To illustrate, consider the case of Nancy who attempts to bridge surgical care between the nearest cancer center 5 hours away—where she underwent a mastectomy—and her local hospital. Nancy is distraught because “there are drain tubes stuck inside me and they need to be taken out.” Although staff at the cancer center suggests an expedient strategy to get the drains removed locally, she encounters an unexpected glitch. The local hospital demands additional information about her drains before proceeding. She spends the day on the telephone trying to reach people with technical information required and relay that information to the local hospital.
Nancy demonstrates three barriers patients experience when trying to bridge care between multiple institutions. First, patients experience variations in operating procedures between health-care organizations. Nancy encounters unexpected problems because unlike the cancer center, “it’s not as easy as just calling up and walking in…to get an appointment. [the local hospital] wants to know the drain tube brand so they make sure that they have everything they need to take it out.” Consequently, Nancy becomes a de-facto information courier shuttling medical information from one institution to another.

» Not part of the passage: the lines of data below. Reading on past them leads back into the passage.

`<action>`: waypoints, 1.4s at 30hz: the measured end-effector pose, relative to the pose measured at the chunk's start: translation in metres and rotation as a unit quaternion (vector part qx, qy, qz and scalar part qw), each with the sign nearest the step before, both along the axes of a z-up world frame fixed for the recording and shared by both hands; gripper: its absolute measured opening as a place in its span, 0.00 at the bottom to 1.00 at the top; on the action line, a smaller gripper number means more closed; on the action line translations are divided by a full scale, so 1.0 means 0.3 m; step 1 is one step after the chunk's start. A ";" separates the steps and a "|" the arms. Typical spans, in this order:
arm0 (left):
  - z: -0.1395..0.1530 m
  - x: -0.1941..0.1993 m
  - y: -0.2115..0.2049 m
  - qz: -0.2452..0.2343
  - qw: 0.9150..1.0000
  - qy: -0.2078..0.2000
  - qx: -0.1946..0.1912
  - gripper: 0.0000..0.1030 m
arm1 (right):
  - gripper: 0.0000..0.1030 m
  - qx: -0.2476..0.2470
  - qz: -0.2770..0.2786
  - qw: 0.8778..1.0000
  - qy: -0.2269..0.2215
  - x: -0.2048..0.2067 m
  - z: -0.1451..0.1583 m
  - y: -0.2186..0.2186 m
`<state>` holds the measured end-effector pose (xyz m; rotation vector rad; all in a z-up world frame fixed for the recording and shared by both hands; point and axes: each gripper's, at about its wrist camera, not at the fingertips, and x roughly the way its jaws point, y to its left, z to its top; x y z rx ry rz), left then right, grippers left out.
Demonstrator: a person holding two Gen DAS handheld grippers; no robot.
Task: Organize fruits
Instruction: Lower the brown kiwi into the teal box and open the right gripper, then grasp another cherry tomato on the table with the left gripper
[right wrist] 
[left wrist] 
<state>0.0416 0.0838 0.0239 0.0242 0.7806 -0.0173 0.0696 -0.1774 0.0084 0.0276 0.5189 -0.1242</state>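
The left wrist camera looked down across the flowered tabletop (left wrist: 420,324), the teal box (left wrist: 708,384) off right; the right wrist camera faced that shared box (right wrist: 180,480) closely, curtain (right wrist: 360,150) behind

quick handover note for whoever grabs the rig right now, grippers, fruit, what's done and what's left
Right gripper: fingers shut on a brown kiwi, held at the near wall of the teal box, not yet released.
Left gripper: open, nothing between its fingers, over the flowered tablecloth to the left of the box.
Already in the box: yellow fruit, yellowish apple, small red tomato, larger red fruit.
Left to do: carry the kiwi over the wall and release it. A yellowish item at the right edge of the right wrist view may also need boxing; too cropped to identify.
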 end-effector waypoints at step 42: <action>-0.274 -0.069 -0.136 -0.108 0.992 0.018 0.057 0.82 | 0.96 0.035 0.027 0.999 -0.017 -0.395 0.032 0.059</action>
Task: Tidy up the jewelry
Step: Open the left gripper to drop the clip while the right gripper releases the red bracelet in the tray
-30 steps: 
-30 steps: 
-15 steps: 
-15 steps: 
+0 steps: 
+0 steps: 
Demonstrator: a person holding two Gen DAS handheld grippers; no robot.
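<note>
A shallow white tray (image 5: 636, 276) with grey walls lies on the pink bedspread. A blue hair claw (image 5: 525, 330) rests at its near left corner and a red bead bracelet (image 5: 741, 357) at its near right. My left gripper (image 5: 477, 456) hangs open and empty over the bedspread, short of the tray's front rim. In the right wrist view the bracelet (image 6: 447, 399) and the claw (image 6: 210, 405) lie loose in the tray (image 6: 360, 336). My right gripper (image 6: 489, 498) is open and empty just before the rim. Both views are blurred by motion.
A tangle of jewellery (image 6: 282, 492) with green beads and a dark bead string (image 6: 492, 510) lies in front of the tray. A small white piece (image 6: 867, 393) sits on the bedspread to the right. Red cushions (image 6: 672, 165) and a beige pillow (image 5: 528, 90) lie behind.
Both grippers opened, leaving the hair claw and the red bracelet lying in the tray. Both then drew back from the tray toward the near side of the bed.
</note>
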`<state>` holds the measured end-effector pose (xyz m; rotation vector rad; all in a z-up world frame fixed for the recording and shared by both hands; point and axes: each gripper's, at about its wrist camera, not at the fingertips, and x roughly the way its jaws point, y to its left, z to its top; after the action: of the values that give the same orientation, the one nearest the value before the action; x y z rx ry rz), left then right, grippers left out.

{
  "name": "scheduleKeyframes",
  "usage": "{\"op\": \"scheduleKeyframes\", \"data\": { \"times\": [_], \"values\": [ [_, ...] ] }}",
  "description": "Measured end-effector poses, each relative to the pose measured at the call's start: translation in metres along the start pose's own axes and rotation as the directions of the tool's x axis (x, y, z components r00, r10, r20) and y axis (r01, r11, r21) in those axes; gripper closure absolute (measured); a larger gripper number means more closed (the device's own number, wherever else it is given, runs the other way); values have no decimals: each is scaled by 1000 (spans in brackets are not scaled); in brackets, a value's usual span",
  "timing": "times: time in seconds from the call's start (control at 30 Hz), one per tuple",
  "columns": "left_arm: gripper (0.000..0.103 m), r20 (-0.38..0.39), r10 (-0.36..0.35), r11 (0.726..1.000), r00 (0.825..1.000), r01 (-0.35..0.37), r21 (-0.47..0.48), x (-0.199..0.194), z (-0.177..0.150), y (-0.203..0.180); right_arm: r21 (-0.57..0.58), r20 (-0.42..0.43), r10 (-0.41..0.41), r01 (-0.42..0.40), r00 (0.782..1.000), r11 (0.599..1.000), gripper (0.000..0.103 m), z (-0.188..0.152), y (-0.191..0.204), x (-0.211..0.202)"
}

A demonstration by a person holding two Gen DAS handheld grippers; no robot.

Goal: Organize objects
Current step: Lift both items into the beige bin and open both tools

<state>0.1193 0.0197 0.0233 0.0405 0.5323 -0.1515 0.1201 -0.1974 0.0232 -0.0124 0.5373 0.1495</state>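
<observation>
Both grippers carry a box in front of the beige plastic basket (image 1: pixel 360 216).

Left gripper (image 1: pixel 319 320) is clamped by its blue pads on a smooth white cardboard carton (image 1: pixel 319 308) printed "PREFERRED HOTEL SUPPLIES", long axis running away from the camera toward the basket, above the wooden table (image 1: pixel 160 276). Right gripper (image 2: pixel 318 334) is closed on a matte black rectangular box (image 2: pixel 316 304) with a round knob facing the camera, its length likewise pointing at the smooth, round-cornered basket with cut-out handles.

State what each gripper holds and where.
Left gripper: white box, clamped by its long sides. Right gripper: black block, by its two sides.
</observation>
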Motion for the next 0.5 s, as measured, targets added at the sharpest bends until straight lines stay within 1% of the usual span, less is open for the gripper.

Second, patients lack procedural information to manage inter-institutional care given these variations. Nancy discovers that she received only partial task information. Although she receives medically valid task information (e.g. remove surgical drains locally is medically expedient), it lacks actionable specificity given the diversity of health-care operations in different organizational settings. Although it is unreasonable to expect staff at the cancer center to know other hospitals’ operating procedures in detail, patients require procedural information (e.g., every institution is different, you may need to provide additional information, contact them in advance to establish a plan) in addition to clinical options.
Third, patients experience inefficient communication which inhibits their ability to communicate information across institutional boundaries. By the time we conduct the critical incident debriefing, Nancy is seven voice mails, three telephone conversations, and over 24 hours after her initial phone call to the treatment center. Nancy’s drains remained unnecessarily embedded in her chest.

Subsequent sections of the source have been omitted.